Did they have relatives or friends who were already across who wrote letters encouraging them to come.  Did they actually think that the streets of New York were paved with gold?  What were their visual or emotional images of the world they were heading toward?  Who paid for their journey?  Did they, as is said, travel second class, above the multitudes in steerage?  Did they travel with others from their community or family? 
Did they have an idea of how they would support themselves once they arrived in America?  Did they have a home to go to upon arrival or were there refugee or immigrant centers where they could stay until finding work?  Who would have been the friend or family member who would take in a Jewish family of five with no job, no home and, no doubt, limited facility to speak English?   Would we?
How apprehensive were they about this journey?  What were Moses and Deborah saying to each other those weeks leading up to the journey?  What were they saying to their young children, Anna, Jack and Samuel?   Did they have the blessings of their parents?  What was the orthodox rabbi father, Meir Ezekiel, saying to his son as he left, possibly never to see him again?  Was the great Gaon Rabbi Baruch Mordecai still alive?  Did he say a last blessing on his grandson the Shabat they shared before sailing to America? 
Was Moses (Morris) the first of Baruch Mordecai’s grandchildren to leave the landscape of Russia and head off to start his life across the ocean?  Had other grandchildren already moved to the burgeoning cities of Western Europe by 1892?  Were they able to travel freely from the Tsarist Empire to either Berlin or Vienna or even beyond to Hamburg, Amsterdam or even America?  Who authorized their travel?  What served in place of a passport or a visa? How was the distant travel arranged?  Were there brokers who came to the towns and villages promising wealth and opportunity on the other side of the world?  Had others come back, like in the villages of Nepal today, to tell of the money that could be made working for the ‘foreigner’ in a foreign land? 

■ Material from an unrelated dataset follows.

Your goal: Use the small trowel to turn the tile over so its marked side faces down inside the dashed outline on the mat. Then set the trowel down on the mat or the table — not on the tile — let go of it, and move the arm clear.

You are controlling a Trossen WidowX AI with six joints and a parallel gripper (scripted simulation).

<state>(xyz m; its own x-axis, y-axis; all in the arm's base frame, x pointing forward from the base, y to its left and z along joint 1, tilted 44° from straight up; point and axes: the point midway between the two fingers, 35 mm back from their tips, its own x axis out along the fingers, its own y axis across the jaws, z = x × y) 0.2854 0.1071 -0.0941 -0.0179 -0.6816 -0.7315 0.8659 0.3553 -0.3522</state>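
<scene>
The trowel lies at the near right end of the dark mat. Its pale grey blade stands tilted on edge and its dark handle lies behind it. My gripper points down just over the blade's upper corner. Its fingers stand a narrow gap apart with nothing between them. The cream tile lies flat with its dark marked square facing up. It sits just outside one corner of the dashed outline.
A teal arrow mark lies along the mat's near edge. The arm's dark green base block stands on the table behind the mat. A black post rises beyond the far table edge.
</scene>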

What did Deborah and Moses (Morris) pack to take with them to America?  What was in their home in Meriden, CN, then on Henry St. on the Lower East Side, that they carried from Oshmyany?  Were there Jewish ritual objects?  A menorah?  A Yiddish prayer book?  Morris’ father or grandfather’s prayer shawl?  Photographs of the family and homes left behind?  A scrap of a Russian or Yiddish newspaper?  The tickets from their passage over from the S.S. California?  Their Russian Imperial travel documents?  The birth registration certificates for their children?  Legal documents regarding any family property in Oshmyany or their original citizenship papers?
This was a passage of exceptional courage and perserverence.  No matter that millions of other Jews may have been making the same voyage.  For each person, it was their life and the lives of their family members who were about to be tossed on that ocean of change.  Few could have left for such a momentous journey without some trepidation mixed with their hopes and anticipation. 
For us, Moses-Morris and Deborah (Bogad) Rose were our grandfather or great-grandfather and our grandmother or great-grandmother.  If not for their evocative decision, our lives would have remained in towns between Bialystok and Vilna, along the contentious Nemen River, the traditional boundary between West and East in Europe – not along the more placid Hudson River in New York.
In retrospect, knowing the history of the 20th Century, few of us would probably have survived the coming cataclysms that were to follow during the First World War and then the final destruction of these traditional Jewish communities that lay fragilely and dangerously between the growing military might of the German Reich and Soviet Union during the 1930s and 40s.   
If not for their decision to find a new life in America in 1892, it is quite likely that no one would be here writing this story, nor few left to read it.